My hospital system has three large hospitals, a big cancer center, a bunch of stuff. We get 20 total tests per day for a system that has two 450-bed hospitals, another 200-bed hospital like that. We get 20 tests a day. That's not even enough for all the people who come in and need testing to our emergency rooms. So there's just not enough of that technology out there. That company is 24/7 cranking out test cartridges to mail out to all of us, and they can't make them.

Now, there have been other homebrew attempts to make tests. Yale, in their department of pathology and their public health group, has made a saliva test. And any number of folks have made their own homebrew tests for these things. But they're not usually that rapid. That's the problem. So you can get PCR, or you can get rapid, but it doesn't mean that it's necessarily-- PCR is always going to be the most rapid.
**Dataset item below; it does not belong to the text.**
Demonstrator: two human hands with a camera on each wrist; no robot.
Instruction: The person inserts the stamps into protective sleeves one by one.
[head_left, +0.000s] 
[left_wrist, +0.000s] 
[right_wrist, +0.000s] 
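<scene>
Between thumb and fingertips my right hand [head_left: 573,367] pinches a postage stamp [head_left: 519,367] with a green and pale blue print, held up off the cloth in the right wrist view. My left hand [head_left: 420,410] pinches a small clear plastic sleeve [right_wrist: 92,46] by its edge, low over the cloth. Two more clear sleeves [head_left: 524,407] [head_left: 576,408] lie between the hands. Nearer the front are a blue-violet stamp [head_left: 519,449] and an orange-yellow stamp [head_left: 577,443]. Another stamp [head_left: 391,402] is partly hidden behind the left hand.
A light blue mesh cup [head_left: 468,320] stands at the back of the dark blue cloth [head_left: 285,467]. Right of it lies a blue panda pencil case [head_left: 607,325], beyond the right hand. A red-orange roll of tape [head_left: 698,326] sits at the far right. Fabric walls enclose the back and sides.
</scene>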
JOHN WHYTE: How's the saliva test done?

GEOFFREY BAIRD: Saliva is another thing that is a great hope. Saliva is one of these things where it works, again, OK. It's not probably as high quality as the deep nasal swab, the NP swab. The results have been somewhat variable. You can find studies where people have been positive in their nose and negative in their saliva, positive in their saliva, negative in their nose.

Overall, the results have been variable but mostly centered around the fact that, again, saliva is just a little worse than NP. So if you could do an NP swab, you should do that, because that's probably the closest we have to a gold standard test.

And then on my side-- this isn't your problem or the patient's problem, but on my side as a lab director, saliva can be quite challenging to deal with. Some people have very viscous saliva, and some people have very liquid saliva, and that clogs up our instruments.

And we're doing 8,000 tests a day now. I can't afford to have the instrument fall apart or get clogged and then have to take it down, because then I delay everyone's samples by two to four hours, and that just makes the turnaround time worse.

So the most promising thing coming, I think, from saliva might actually be the idea of swishing with something. So that helps us get away from some of the viscosity issues, those swish scope or swish saline-- probably not water, but it's the, swish something and then spit that out, and then we'll test the swish spit stuff, which will probably be more of a standard, regular type of substance that we could test.

JOHN WHYTE: Well, Dr. Baird, I want to thank you for sharing your insights about the different tests that are currently available, as well as reminding us that testing is an adjunct, that we still need to utilize all those public health safeguards that we've been trying to do over the last few months. So thank you for taking the time today.

GEOFFREY BAIRD: Thanks for talking with me.

JOHN WHYTE: And thank you for watching "Coronavirus in Context."